By Richard Weizel
The Connecticut Post Online
STRATFORD, Conn. — Donna Best, the town’s emergency medical services chief, jarred open the glass-enclosed defibrillator case just outside Town Council chambers Tuesday morning, triggering a piercing siren that signaled a person might be in the throes of sudden cardiac arrest.
With no time to lose, she pulled from the case one of Town Hall’s two recently installed automated external defibrillators and followed the voice instructions, attaching two pads to the chest of a mannequin as she demonstrated the electronic shock that regulates the heart of a person in cardiac arrest.
With the help of Doug Comstock, whose company, Cardiac Science, makes the devices, Best pressed her hands against the dummy’s chest, pumping over and over until a voice recording told her to stop. In an ideal scenario, paramedics and emergency medical technicians would have already arrived to take over and continue the life-saving procedure before transporting the patient to the closest hospital.
“This procedure, with minimal training, can be done by anyone,” Best said.
As town and state officials gathered for the unveiling of the devices, Mayor James R. Miron hailed the demonstration as a “major step” in his new ordinance requiring that automated external defibrillators be placed at certain types of establishments by July 1. Town employees will also be required to take a four-hour cardiopulmonary resuscitation and AED training session recommended for those who use the device.

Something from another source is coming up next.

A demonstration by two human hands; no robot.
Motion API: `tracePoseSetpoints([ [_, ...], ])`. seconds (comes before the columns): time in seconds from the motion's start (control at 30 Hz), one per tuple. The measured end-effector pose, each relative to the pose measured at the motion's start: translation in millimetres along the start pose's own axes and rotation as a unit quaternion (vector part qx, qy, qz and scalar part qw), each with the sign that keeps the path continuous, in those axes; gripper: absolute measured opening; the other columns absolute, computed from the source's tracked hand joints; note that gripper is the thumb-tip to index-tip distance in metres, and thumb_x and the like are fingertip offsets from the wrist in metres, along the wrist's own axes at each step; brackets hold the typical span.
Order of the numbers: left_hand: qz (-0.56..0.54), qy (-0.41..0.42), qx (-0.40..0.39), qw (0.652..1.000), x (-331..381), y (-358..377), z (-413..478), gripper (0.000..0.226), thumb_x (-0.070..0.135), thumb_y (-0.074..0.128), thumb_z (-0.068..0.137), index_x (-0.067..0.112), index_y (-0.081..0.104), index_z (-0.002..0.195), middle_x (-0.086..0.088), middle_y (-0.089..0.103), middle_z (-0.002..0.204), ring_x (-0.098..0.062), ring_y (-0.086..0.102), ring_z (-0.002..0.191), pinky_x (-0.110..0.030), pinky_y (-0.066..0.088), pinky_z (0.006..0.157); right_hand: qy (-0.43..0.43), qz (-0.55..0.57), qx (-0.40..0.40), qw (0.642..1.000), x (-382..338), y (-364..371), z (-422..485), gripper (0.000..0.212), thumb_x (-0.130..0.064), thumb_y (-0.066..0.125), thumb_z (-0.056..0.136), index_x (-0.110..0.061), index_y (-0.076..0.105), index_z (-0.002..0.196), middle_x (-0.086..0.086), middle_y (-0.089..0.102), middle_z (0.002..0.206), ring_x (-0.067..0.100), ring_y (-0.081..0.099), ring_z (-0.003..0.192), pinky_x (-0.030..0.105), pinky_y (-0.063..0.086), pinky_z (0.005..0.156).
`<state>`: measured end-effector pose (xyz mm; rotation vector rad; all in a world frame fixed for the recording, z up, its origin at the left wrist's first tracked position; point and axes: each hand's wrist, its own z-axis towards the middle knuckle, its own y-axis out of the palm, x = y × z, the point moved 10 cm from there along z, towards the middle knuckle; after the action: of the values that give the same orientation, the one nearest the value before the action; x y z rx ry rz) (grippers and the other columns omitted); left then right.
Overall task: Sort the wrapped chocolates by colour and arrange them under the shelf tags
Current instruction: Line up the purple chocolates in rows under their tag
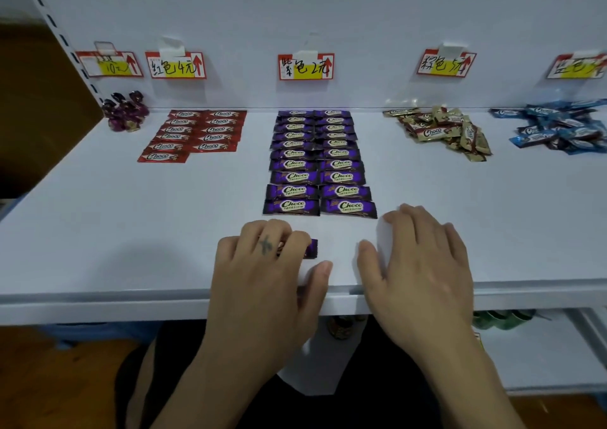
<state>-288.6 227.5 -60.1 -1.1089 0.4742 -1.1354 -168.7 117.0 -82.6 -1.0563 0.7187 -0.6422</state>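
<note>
purple rows almost full, one more bar in hand

the step in hand is judged to be the laying of the purple chocolates. a single purple bar [311, 248] is found on the white shelf [131, 231], near its front edge and just in front of the left column of the purple rows [318, 162]. it is covered by the left hand [262, 264], whose fingers are curled over it; only its right end is seen. the right hand [423, 264] is laid flat on the shelf beside it, with fingers nearly straight, and nothing is held by it.

the red bars [197, 133] are already set in two neat columns. the gold-brown pile [443, 133] and the blue pile [558, 126] are grouped by colour but not yet arranged. a small heap of dark twist-wrapped sweets [126, 112] is seen at the far left.

for the next move, the bar would probably need to be slid up and lined square under the left column, without the rows above being pushed. after that, the two loose piles would need to be set in order.

"choco" is printed on the wrappers; the small line under it cannot be read. the tags are handwritten: the red tag [175, 65] reads 红色4元, the purple tag [306, 67] reads 紫色2元, the brown tag [446, 62] seems to read 棕色5元. on the leftmost tag [110, 64] only "10元" is made out. the blue tag [576, 66] is cut by the frame edge.
</note>
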Motion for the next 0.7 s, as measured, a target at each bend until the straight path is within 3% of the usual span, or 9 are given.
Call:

The mayor’s ordinance, the first of its kind in Connecticut and one of only a handful in the nation, was approved by the Town Council last October. It requires AEDs to be placed in all town buildings and schools, health clubs, retail stores with more than 50 employees or an occupancy of greater than 250, as well as hotels and other buildings. The town’s largest employer, Sikorsky Aircraft Co., has already voluntarily installed the devices at the company’s Main Street plant.
“The ordinance provides a cardiac safety net for our residents and visitors,” Miron said. “The sooner the defibrillator can be administered, the better the person’s chances for survival.”
Sudden cardiac arrest claims the lives of 365,000 people each year in North America, but with proper treatment, including CPR and early defibrillation, 40,000 lives could be saved, according to the American Heart Association.
“As the mayor has pointed out, tens of thousands of people die of sudden cardiac arrest every year,” said Leonard H. Guercia Jr., a branch chief for the state Department of Public Health. “These devices, which are accessible to the public, can greatly reduce those numbers.”
Becky Simon, 12, a seventh-grader at Wooster Middle School who has raised $1,000 for the AEDs by creating and selling “Becky’s Bookmarks,” cut the ribbon during Tuesday’s ceremony to mark the installation of the devices.